§ WHAT TO DO:
Without including any images, please transcribe all the lines below exactly.

§ DATA EXCERPT:
+++

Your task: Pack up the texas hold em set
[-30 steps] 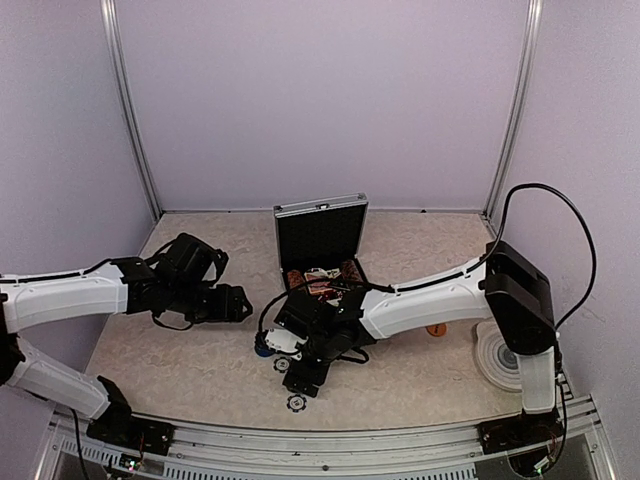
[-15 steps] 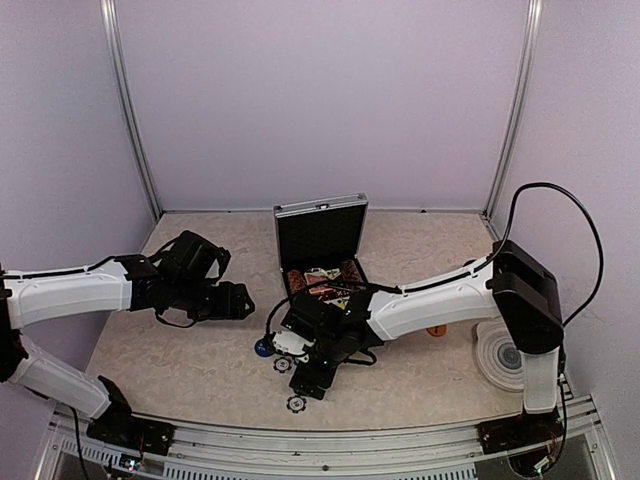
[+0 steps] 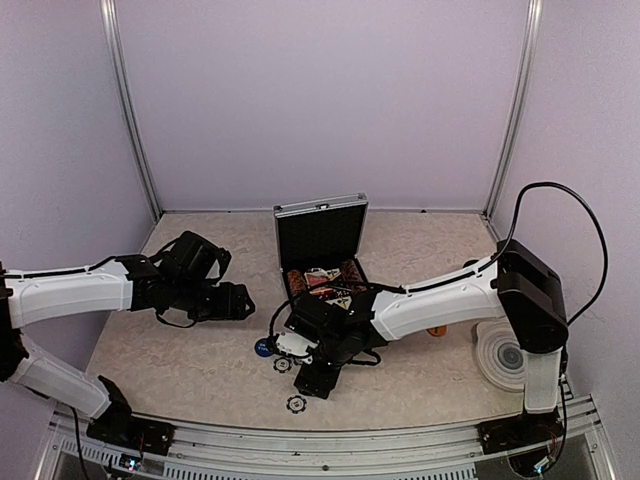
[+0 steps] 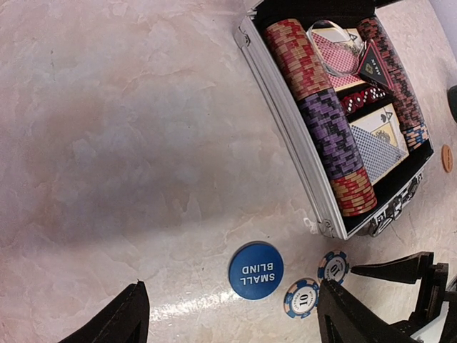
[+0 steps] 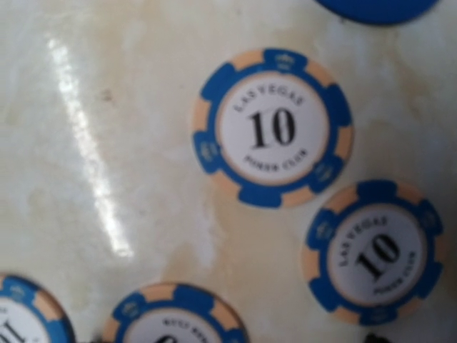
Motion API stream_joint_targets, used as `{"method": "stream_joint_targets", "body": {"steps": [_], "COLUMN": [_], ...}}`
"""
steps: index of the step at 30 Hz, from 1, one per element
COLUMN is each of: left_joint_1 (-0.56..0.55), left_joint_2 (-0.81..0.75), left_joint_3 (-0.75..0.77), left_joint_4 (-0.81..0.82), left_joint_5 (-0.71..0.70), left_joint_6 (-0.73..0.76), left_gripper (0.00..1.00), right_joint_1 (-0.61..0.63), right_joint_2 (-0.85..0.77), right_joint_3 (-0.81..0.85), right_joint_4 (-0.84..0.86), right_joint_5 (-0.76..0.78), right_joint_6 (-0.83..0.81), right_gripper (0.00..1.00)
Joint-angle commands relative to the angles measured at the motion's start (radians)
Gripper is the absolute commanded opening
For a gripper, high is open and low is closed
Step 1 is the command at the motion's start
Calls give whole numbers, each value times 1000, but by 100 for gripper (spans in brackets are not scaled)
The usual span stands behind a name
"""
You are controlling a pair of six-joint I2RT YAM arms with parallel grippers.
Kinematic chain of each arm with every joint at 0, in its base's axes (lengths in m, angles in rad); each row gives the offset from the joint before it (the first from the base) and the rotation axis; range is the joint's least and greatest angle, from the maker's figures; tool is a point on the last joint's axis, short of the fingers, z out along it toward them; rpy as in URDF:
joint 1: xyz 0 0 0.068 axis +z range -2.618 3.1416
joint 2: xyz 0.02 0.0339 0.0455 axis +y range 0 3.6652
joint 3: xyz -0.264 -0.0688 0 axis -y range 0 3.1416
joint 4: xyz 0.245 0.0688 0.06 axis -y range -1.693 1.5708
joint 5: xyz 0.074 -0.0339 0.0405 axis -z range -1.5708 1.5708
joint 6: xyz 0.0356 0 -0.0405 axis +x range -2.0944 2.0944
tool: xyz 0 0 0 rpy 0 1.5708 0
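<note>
The right gripper (image 3: 313, 377) hovers over loose blue chips (image 5: 273, 127) near the desk's (image 3: 180, 370) front edge. Whether its jaws are apart or together cannot be told. It should straddle one chip alone. The left gripper (image 4: 230, 314) waits with its jaws apart, and the case (image 4: 285, 136) lies open mid-desk.

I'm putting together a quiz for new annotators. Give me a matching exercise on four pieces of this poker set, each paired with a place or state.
1. round blue plastic SMALL BLIND button
2. blue-and-cream round poker chip marked 10
3. small black triangle piece
4. ribbed silver aluminium case

A. lid standing open
B. lying inside the case
C. on the table, white lettering
D. on the table, black number

Pairs: 1-C, 2-D, 3-B, 4-A
</note>
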Motion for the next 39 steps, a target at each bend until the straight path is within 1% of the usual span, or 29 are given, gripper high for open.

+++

§ REPLY TO THE TASK:
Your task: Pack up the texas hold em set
[-30 steps] 
[-15 steps] 
[+0 steps] 
[+0 steps] 
[+0 steps] 
Motion API stream_joint_targets, used as `{"method": "stream_joint_targets", "body": {"steps": [_], "COLUMN": [_], ...}}`
"""
steps: index of the step at 30 Hz, from 1, one per element
COLUMN is each of: left_joint_1 (-0.56..0.55), left_joint_2 (-0.81..0.75), left_joint_3 (-0.75..0.77), left_joint_4 (-0.81..0.82), left_joint_5 (-0.71..0.70), left_joint_6 (-0.73..0.76), left_gripper (0.00..1.00), right_joint_1 (-0.61..0.63), right_joint_2 (-0.85..0.77), right_joint_3 (-0.81..0.85), right_joint_4 (-0.84..0.86), right_joint_5 (-0.76..0.78), right_joint_6 (-0.83..0.81), right_gripper (0.00..1.00)
Joint-angle commands relative to the angles measured at the motion's start (radians)
Gripper is the absolute commanded opening
For a gripper, high is open and low is closed
Step 1 is the command at the motion's start
Calls give whole numbers, each value times 1000, but by 100 for gripper (spans in brackets are not scaled)
The usual span stands behind a name
"""
You are controlling a pair of six-joint I2RT YAM arms with parallel grippers.
Kinematic chain of each arm with every joint at 0, in its base's axes (lengths in m, angles in rad); each row gives the offset from the joint before it (the first from the base) and the rotation axis; range is the joint's least and greatest angle, from the maker's figures; tool is a point on the last joint's axis, short of the fingers, z out along it toward them; rpy as in URDF:
joint 1: xyz 0 0 0.068 axis +z range -2.618 3.1416
joint 2: xyz 0.02 0.0339 0.0455 axis +y range 0 3.6652
joint 3: xyz -0.264 -0.0688 0 axis -y range 0 3.1416
joint 4: xyz 0.245 0.0688 0.06 axis -y range -1.693 1.5708
joint 5: xyz 0.074 -0.0339 0.0405 axis -z range -1.5708 1.5708
joint 6: xyz 0.0356 0 -0.0405 axis +x range -2.0944 2.0944
tool: xyz 0 0 0 rpy 0 1.5708 0
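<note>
The right gripper (image 3: 313, 377) hovers over loose blue chips (image 5: 273, 127) near the desk's (image 3: 180, 370) front edge. Whether its jaws are apart or together cannot be told. It should straddle one chip alone. The left gripper (image 4: 230, 314) waits with its jaws apart, and the case (image 4: 285, 136) lies open mid-desk.

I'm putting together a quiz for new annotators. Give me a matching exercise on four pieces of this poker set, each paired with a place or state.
1. round blue plastic SMALL BLIND button
2. blue-and-cream round poker chip marked 10
3. small black triangle piece
4. ribbed silver aluminium case

A. lid standing open
B. lying inside the case
C. on the table, white lettering
D. on the table, black number

Pairs: 1-C, 2-D, 3-B, 4-A
</note>
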Motion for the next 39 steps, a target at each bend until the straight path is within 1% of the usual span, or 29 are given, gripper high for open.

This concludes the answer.